▶ **TASK PROMPT**:
Copy out each line below that has the word "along" in it.

▶ **DATA SECTION**:
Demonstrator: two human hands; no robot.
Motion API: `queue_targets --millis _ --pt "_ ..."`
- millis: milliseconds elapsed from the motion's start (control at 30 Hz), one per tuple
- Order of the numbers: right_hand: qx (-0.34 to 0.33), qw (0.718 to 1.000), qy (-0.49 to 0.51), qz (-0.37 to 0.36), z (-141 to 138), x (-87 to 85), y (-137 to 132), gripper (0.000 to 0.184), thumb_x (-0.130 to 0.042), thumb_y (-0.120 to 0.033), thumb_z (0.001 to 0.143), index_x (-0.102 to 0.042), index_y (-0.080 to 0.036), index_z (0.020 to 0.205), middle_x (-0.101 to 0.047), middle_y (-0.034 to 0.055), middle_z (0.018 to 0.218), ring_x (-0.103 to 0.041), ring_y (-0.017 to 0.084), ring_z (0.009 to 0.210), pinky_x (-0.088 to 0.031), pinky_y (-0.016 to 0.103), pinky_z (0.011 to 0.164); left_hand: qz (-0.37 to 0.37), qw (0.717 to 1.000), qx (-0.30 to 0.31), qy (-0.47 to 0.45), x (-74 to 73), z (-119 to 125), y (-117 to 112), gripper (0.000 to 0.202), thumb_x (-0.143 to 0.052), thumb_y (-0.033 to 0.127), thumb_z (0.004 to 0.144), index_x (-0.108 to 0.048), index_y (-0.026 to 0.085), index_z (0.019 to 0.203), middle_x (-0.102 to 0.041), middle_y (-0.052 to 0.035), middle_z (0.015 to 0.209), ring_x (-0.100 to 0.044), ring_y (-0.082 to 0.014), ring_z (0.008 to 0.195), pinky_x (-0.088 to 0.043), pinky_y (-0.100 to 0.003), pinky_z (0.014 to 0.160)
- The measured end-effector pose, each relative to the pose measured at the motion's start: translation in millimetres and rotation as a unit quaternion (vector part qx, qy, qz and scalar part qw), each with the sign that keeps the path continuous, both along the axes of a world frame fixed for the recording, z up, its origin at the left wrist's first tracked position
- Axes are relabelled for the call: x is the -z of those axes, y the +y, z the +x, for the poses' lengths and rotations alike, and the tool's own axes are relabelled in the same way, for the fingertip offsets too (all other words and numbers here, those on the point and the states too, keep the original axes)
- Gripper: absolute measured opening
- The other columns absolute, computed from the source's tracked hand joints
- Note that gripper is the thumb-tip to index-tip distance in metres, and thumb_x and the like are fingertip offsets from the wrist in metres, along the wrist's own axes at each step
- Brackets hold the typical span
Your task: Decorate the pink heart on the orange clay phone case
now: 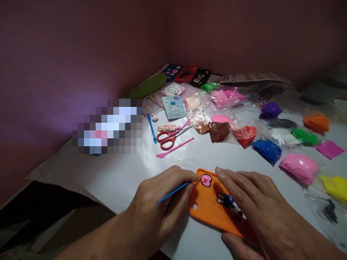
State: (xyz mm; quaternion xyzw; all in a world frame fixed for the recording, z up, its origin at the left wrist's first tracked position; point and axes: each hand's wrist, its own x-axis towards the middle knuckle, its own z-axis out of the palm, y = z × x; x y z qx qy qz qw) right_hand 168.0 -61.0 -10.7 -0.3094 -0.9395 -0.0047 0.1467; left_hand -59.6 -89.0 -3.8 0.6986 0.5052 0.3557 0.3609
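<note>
An orange phone case (pixel 207 207) lies at a slant on the white-covered table. Near its upper left corner sits a pink heart (pixel 206 180) with a dark outline and a red mark inside. A blue, white and black figure (pixel 230 204) decorates its middle, partly covered by my fingers. My left hand (pixel 162 202) pinches a thin blue modelling tool (pixel 173 193), fingertips close beside the heart; the tool's working tip is hidden. My right hand (pixel 260 206) holds the case, fingers across its far edge and thumb at the near edge.
Red scissors (pixel 166 140), a pink tool (pixel 175 148) and a blue tool (pixel 151 128) lie beyond my left hand. Bags of coloured clay, including pink (pixel 299 168) and blue (pixel 267 151), spread rightward. Decorated cases (pixel 187 74) lie at the back; a blurred bright object (pixel 108 126) stands left.
</note>
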Motion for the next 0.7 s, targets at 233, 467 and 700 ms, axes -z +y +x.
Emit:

▶ **TASK OUTPUT**:
- The measured end-effector pose, each relative to the pose measured at the motion's start: translation in millimetres and rotation as a unit quaternion (vector part qx, qy, qz and scalar part qw), each with the sign that keeps the path continuous, both along the axes of a world frame fixed for the recording, z up, its origin at the left wrist's first tracked position
- Note that gripper is the thumb-tip to index-tip distance in metres, and thumb_x and the like are fingertip offsets from the wrist in metres, along the wrist's own axes at each step

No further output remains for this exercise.